> _TASK TO CARRY OUT_
Your answer should hold only the line containing "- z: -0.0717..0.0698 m" and each line that follows it in the listing, copied exactly.

**********

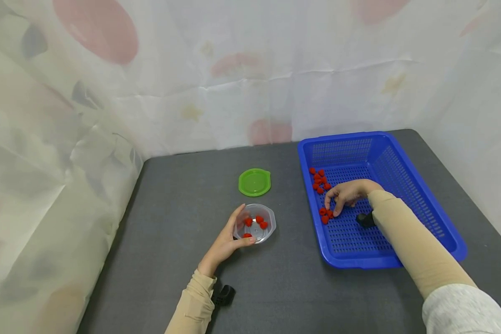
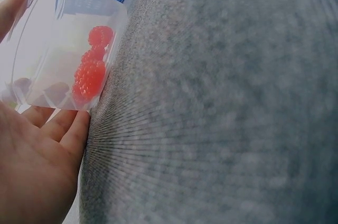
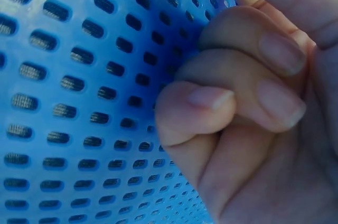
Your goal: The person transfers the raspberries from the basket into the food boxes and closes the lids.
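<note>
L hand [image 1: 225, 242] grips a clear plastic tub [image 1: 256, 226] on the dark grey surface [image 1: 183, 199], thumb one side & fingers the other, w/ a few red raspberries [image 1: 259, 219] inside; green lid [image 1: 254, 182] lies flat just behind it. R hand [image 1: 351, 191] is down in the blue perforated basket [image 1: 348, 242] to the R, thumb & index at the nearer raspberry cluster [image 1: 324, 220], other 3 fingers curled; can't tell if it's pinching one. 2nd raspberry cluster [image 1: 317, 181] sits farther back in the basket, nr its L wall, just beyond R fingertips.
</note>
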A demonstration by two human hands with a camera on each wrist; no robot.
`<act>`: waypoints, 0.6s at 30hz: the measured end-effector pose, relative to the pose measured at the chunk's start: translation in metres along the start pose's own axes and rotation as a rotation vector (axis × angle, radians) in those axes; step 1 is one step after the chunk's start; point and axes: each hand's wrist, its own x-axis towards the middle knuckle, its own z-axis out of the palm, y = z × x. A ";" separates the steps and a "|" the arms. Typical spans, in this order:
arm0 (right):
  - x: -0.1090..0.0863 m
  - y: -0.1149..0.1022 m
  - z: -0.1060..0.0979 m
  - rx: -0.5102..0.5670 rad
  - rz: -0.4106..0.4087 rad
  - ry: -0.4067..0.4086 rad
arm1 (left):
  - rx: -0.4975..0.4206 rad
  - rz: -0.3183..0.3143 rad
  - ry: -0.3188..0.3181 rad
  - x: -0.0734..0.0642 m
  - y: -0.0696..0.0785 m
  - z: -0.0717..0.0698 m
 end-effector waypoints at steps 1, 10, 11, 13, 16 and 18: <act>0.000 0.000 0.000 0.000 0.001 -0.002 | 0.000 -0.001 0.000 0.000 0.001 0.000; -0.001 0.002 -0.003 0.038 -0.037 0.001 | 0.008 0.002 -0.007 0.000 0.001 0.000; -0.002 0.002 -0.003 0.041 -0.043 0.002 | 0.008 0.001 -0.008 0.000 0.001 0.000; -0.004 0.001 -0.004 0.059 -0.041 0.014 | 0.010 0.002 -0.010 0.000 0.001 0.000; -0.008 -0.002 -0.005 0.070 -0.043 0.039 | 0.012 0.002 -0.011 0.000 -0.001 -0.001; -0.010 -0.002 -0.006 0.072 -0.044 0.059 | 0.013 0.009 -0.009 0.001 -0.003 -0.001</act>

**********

> _EXERCISE RESPONSE_
  - z: -0.0717..0.0698 m
 end-effector waypoints at steps 1, 10, 11, 13, 16 and 18: <act>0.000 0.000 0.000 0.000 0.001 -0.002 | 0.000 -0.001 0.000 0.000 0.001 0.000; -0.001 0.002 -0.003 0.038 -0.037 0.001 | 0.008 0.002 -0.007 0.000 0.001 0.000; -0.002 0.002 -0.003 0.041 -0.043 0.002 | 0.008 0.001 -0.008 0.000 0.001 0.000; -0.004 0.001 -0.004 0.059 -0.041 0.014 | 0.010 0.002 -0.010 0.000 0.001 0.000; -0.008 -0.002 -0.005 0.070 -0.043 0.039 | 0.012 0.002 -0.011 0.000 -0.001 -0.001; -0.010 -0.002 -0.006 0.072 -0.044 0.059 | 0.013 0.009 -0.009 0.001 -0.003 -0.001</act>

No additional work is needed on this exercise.